High-Tech am laufenden Band
Infokasten: Die E-Offensive des Volkswagen Konzerns
Volkswagen treibt die E-Mobilität so konsequent und engagiert voran wie kaum ein anderer Autohersteller. Bis 2025 will der Konzern – je nach Marktentwicklung – bis zu drei Millionen reine Elektro-Autos pro Jahr bauen und verkaufen. Mehr als 70 neue, elektrifizierte Konzernmodelle sollen auf den Markt kommen, darunter 50 reine Elektrofahrzeuge. Dafür investiert der Volkswagen Konzern kräftig in die Mobilität der Zukunft: Bis Ende 2022 sollen mehr als 30 Milliarden Euro fließen. Die Gemeinschaftsunternehmen in China nehmen dafür über die kommenden Jahre noch einmal 15 Milliarden Euro in die Hand.
Voraussetzung ist eine hochmoderne Infrastruktur. Mit dem Umbau zum größten und leistungsfähigsten E-Auto-Werk Europas und dem Modularen-E-Antriebs-Baukasten, kurz MEB, als neuer Basis-Plattform der Elektro-Fahrzeuge, rüstet der Konzern auch die Zwickauer Fertigung um. Die Fabrik wird mit den neuesten Technologien ausgestattet. Das Ziel: produktiver, effektiver und ergonomischer zu arbeiten. Das heißt, in möglichst vielen Bereichen werden automatisierte und autonome Lösungen eingerichtet. Dazu gehören auch die sogenannten „MRK“-Anwendungen. Die drei Buchstaben stehen für „Mensch-Roboter-Kollaborationen“.

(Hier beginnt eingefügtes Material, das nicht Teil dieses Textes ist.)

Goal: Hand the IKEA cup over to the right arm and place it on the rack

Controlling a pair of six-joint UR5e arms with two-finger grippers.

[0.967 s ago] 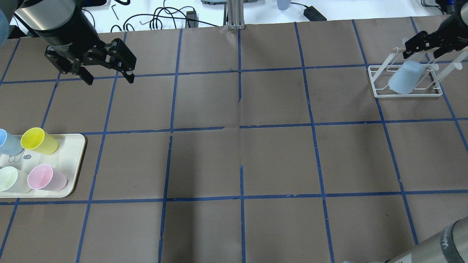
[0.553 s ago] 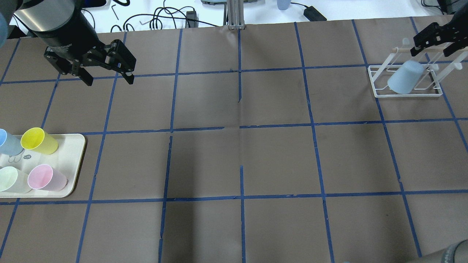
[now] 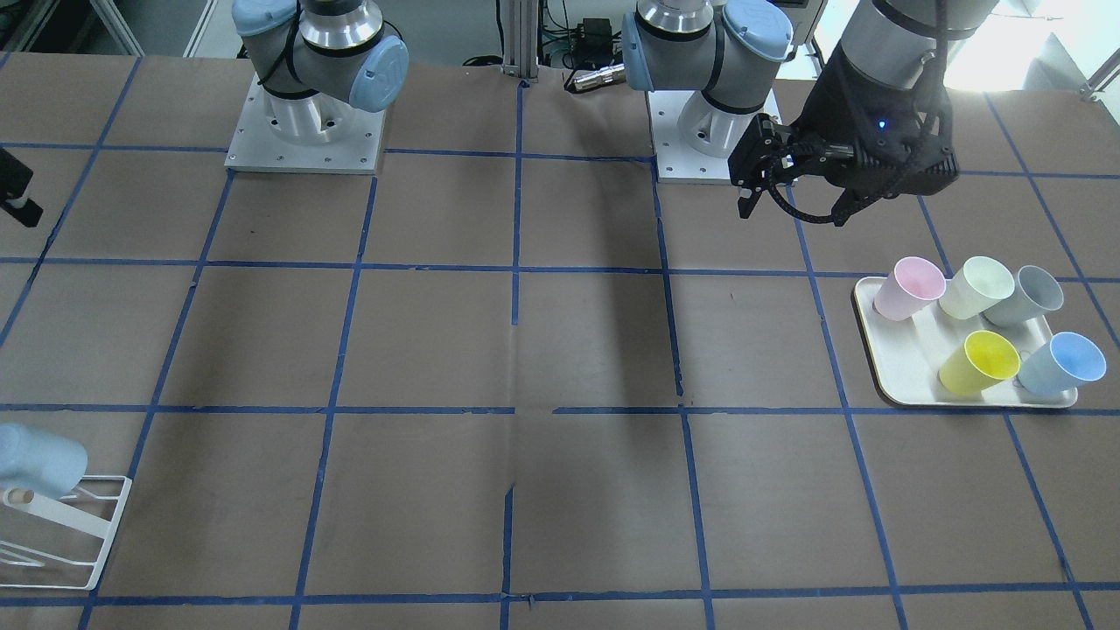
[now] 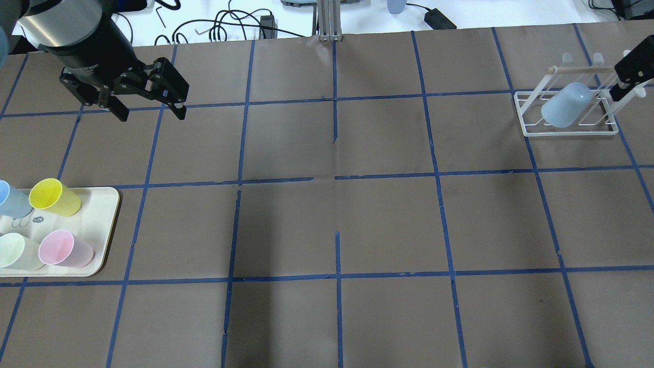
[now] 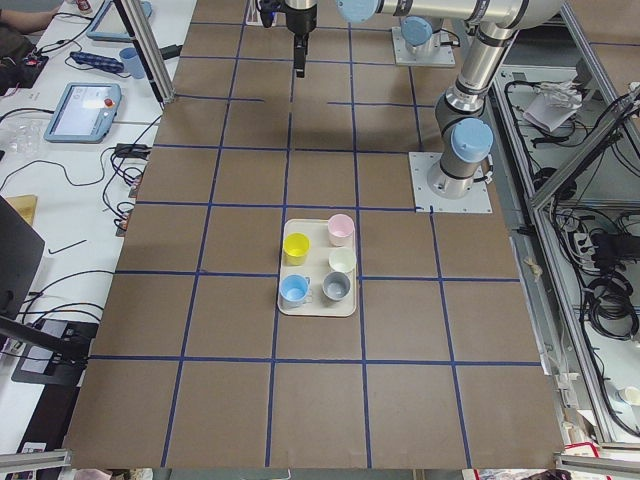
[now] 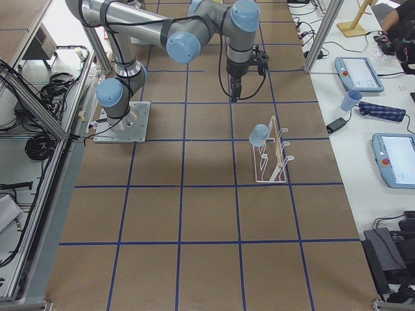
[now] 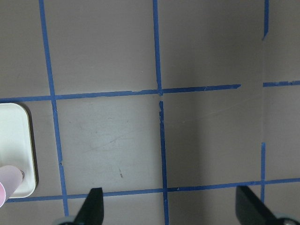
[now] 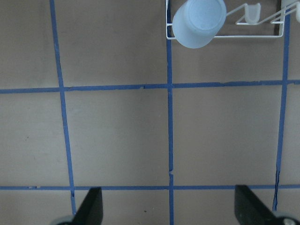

Konsequente Fertigung: Automatisierte Prozesse
Insbesondere im Bereich der Montage werden diese Veränderungen sichtbar. Hier wird sich der Automatisierungsgrad in den nächsten Jahren nahezu verdoppeln. Natürlich bedeutet dies eine erhöhte Anzahl von eingesetzten Robotern. Automatisierungen die sich parallel zur laufenden Fertigungslinie vollziehen, werden von der Ausnahme zur Regel: Beispielsweise hält die Karosserie beim Auflegen des Daches nicht mehr an. Stattdessen läuft ein Roboter neben der Linie und legt das Glasdach mit langen Greifarmen automatisch auf.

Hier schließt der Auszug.